Islamabad has now urged the world to put pressure on Myanmar, from where thousands of hapless Rohingyas have fled to Bangladesh following renewed violence.
Foreign Minister Khwaja Asif was quoted by Dawn as saying, “the Rohingyas’ plight is a challenge to the conscience of the world and that Pakistan was committed to providing humanitarian aid to them.
Rohingyas are Muslims in an overwhelmingly Buddhist-dominated Myanmar. But their nationality has been challenged by successive regimes in Myanmar, which often dub them as ‘Bengalis’ from Bangladesh. The hapless people have been forced to flee to other countries, including India, to escape violence and persecution.
Political parties and clerics across Pakistan have organised rallies and demonstrations to express solidarity with Rohingyas and to condemn Myanmar’s leader Aung San Suu Kyi for the reported massacres of Rohingyas. The government of Myanmar has counted 400 Rohingya deaths and says most were terrorists.
The latest violence began on August 25, after insurgent attacks on police. The government forces retaliated with what they called “clearance operations”. Interestingly, Pakistan, which has in the past discriminated against its own religious and ethnic minorities and is now under pressure for its terror links, is trying to take a moral high ground vis-a-vis the Rohingyas.

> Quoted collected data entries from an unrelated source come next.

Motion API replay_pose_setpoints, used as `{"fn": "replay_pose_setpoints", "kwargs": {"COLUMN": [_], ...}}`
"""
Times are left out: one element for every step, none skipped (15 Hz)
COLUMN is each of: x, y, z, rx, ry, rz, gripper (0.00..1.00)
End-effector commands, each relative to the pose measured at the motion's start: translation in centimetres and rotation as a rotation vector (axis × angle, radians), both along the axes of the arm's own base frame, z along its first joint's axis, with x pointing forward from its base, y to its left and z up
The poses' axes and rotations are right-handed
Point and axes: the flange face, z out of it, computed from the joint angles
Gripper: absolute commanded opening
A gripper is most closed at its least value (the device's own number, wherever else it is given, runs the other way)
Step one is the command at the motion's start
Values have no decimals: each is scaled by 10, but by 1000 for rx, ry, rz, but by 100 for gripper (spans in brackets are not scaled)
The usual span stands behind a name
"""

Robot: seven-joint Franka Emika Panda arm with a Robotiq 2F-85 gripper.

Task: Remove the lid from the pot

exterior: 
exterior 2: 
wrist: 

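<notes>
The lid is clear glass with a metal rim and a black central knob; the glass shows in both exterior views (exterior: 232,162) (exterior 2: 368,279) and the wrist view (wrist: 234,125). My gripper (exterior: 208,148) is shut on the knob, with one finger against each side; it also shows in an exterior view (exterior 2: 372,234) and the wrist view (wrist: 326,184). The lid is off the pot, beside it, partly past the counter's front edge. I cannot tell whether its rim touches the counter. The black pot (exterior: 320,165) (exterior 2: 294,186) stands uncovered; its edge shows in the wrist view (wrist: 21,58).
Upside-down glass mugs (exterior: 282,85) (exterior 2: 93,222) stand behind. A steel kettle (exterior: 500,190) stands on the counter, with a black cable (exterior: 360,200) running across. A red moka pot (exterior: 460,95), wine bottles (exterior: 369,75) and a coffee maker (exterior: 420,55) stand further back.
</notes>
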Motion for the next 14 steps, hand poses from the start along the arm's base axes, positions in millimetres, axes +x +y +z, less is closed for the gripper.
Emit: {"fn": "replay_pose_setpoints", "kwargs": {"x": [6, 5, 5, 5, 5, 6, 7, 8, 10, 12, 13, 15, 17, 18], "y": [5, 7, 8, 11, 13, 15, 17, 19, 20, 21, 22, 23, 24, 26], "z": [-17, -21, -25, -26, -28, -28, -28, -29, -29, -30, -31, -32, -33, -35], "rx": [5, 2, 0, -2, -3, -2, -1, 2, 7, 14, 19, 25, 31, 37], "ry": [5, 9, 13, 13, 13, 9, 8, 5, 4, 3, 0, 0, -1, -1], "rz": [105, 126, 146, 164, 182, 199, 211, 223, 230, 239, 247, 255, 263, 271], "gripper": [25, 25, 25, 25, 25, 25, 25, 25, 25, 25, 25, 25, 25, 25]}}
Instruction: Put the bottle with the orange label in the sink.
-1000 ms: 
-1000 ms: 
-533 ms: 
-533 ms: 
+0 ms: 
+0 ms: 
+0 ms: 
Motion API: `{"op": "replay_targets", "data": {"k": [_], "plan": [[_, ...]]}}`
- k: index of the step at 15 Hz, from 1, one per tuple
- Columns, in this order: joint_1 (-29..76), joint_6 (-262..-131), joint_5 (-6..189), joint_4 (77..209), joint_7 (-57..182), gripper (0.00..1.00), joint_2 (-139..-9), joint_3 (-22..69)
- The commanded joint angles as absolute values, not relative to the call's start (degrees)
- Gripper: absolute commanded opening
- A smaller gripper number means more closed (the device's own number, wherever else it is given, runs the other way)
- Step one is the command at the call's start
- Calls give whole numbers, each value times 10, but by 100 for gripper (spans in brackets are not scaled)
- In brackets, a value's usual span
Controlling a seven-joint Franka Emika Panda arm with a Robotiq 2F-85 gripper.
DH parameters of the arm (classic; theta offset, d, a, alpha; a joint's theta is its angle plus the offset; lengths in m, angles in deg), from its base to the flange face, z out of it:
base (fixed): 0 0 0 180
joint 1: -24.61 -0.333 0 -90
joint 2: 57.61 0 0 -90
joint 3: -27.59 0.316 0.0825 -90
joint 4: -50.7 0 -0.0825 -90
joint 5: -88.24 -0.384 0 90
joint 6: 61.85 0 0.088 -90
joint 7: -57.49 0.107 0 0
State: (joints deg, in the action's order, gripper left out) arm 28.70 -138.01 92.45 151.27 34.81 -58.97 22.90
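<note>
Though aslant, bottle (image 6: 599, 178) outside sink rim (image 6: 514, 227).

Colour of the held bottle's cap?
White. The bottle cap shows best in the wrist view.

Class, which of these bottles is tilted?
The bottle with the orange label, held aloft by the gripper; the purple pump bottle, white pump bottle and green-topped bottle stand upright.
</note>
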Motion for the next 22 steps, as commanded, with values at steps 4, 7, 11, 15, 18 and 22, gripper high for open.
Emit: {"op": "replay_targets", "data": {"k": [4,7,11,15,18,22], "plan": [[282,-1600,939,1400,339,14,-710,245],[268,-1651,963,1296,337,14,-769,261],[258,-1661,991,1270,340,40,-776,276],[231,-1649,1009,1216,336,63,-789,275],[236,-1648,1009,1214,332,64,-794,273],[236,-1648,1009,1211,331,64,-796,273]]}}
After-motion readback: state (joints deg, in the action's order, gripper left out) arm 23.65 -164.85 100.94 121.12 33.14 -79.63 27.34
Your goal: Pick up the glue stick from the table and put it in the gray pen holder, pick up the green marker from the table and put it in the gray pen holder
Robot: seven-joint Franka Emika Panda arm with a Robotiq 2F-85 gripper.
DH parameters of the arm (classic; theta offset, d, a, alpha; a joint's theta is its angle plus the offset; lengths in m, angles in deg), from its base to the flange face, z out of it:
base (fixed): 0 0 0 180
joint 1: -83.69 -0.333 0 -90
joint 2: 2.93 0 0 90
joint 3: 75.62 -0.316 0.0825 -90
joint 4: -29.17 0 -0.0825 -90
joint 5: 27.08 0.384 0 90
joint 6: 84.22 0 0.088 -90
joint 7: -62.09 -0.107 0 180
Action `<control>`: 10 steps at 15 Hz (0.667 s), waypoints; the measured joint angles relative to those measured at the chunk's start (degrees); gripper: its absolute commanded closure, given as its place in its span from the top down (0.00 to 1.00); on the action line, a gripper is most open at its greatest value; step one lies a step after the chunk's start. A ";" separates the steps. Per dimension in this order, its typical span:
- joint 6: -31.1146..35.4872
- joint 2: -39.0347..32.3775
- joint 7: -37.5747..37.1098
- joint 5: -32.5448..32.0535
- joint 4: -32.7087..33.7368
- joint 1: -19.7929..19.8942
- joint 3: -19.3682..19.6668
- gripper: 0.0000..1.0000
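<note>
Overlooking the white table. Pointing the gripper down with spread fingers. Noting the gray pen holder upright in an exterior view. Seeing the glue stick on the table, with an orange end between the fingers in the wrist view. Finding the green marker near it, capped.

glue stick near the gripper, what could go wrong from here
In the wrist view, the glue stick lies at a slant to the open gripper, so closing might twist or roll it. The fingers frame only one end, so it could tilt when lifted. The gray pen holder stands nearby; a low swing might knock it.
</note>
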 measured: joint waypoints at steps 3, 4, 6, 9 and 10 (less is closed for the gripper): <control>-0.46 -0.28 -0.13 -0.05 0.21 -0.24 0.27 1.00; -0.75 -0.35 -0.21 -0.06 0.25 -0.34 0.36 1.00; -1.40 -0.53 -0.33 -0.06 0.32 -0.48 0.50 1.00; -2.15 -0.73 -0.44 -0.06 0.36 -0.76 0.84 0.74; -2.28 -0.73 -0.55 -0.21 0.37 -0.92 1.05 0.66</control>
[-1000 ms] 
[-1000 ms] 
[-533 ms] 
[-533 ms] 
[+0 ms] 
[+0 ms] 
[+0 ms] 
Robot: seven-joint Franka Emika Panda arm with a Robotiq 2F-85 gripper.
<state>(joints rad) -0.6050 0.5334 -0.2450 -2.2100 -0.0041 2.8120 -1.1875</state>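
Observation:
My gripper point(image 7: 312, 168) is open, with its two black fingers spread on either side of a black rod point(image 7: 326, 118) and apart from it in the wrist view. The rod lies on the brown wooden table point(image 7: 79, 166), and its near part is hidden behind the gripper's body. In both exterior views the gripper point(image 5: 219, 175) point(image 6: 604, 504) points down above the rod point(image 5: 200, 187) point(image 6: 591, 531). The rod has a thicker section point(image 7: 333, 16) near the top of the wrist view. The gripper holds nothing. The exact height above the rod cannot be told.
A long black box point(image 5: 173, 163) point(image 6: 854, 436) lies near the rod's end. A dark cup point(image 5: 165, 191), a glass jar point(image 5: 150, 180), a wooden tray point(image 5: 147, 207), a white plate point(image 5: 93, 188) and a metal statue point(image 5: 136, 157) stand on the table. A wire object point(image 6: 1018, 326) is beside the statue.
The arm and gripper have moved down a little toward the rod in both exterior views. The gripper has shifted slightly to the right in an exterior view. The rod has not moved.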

Not only has Islamabad grabbed at the issue as a much-needed relief to divert world focus, it has also enabled the only nuclear-armed Islamic state to play the Muslim card again. The move is likely to unite various sections of Pakistanis, many of whom fear that the country is under threat from outside forces. The binding force, of course, is a reinforcement of their Muslim identity and the burning need to support their persecuted Muslim brethren in Myanmar.
Indian PM Narendra Modi, who was recently in Myanmar, made no mention of the Rohingyas, though New Delhi had condemned the terrorist acts by militant sections of Rohingyas against the Myanmar army recently.
Interestingly, Myanmar is a close ally of China. At a time when President Xi Jinping, through the BRICS declaration, has indirectly condemned Pakistan-based terror groups, how will he react to Pakistan’s latest move against Myanmar?